WHAT YOU SHOULD DO:
Tally the lines below that contain the word "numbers", and give only that number.
*** Opening SOURCE MATERIAL ***
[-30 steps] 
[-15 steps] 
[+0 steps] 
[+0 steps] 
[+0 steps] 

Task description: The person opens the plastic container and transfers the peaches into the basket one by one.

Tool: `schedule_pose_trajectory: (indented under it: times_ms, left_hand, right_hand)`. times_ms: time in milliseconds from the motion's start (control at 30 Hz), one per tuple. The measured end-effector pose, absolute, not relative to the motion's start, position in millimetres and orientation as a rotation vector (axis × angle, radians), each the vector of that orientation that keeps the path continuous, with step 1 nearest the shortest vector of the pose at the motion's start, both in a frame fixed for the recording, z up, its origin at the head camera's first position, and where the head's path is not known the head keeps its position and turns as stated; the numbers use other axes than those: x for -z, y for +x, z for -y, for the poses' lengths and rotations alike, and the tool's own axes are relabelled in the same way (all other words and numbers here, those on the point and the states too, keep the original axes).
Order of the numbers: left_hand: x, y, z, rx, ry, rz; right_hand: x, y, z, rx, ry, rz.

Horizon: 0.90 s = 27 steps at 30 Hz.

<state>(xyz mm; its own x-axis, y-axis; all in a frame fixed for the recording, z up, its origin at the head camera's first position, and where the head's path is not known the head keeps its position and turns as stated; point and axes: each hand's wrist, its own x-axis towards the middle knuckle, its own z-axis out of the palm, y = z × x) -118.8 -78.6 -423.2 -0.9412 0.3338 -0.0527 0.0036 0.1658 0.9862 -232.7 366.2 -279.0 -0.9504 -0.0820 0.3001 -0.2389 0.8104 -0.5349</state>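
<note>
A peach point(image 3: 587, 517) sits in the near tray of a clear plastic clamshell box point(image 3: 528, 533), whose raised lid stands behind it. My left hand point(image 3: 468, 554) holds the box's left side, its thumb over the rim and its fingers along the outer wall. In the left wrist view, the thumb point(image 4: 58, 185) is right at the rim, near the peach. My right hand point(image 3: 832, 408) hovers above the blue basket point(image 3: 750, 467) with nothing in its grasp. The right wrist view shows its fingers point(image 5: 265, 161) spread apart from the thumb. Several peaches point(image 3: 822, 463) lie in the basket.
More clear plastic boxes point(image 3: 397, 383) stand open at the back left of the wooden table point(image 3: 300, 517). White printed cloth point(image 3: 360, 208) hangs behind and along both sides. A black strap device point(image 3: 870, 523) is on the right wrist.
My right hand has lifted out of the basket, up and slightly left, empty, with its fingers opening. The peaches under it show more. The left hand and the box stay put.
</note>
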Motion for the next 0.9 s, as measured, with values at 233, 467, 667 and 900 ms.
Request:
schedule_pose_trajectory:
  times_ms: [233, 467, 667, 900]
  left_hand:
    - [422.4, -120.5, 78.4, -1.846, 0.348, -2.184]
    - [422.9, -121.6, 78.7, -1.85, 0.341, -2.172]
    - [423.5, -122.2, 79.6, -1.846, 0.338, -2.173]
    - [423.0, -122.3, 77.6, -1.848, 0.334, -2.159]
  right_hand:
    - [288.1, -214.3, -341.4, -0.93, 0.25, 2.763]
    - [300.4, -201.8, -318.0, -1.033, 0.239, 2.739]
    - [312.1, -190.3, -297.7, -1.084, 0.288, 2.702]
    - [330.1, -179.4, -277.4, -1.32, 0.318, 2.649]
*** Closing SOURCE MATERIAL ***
SOLUTION FOR THIS TASK:
2